The word “disciple” comes from the Greek word mathetes (pronounced math-ay-tays).
This word was used in pre-christian literature to describe a ‘pupil’ or ‘apprentice’ who had committed himself to attaining understanding or expertise in a certain field of study. Three things were assumed in ancient discipleship:
– A specific field of knowledge or skill
– A master or expert in that field
– A pupil who was dedicated to learn
Occurrences of the word ‘disciple’ in the New Testament are perfectly consistent with its ancient and secular usage.
At the beginning of his ministry, Jesus was declared by God to be the ‘master’ or ‘expert’ in all matters pertaining to the Kingdom of Heaven, and all men were invited to leave their former callings and occupations to learn from him.
Once they did, these ‘disciples’ were to follow him wherever he went, listen to whatever he said, and become more like him by understanding and obeying his teachings.

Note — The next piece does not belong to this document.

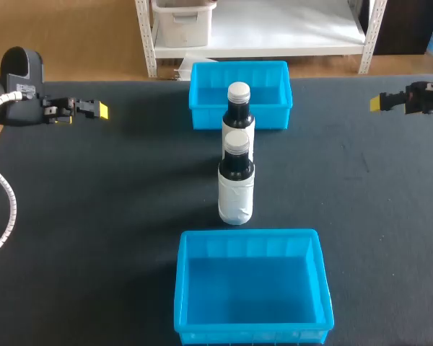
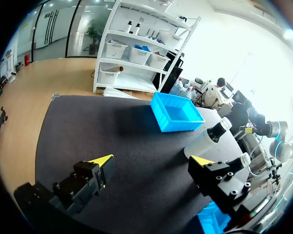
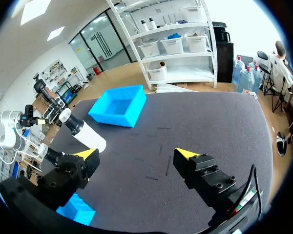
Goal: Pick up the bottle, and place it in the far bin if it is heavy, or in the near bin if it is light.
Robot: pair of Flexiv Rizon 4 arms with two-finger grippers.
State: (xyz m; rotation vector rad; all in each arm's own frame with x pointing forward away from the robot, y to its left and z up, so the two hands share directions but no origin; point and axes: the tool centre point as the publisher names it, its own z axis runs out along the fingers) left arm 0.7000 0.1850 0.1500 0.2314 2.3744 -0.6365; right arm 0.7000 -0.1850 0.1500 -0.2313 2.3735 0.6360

While disciples did spend much time with their master (sometime even living together), Jesus was careful to maintain the strict master/disciple relationship structure which had been established in antiquity. He said:
“A disciple is not above his teacher, nor a servant above his master. It is enough for a disciple that he be like his teacher, and a servant like his master.” (Matthew 10:24-25)
Here, the master/discipleship relationship and reward is clearly explained: If a disciple honors and obeys his master faithfully, he will someday become like his master.
In the secular context, a disciple would then presumably ‘graduate’ and become a master himself (eventually taking on pupils of his own).
However, and according to the New Testament, the disciples of Jesus never become masters themselves. It is always enough for them to have become more like their Master.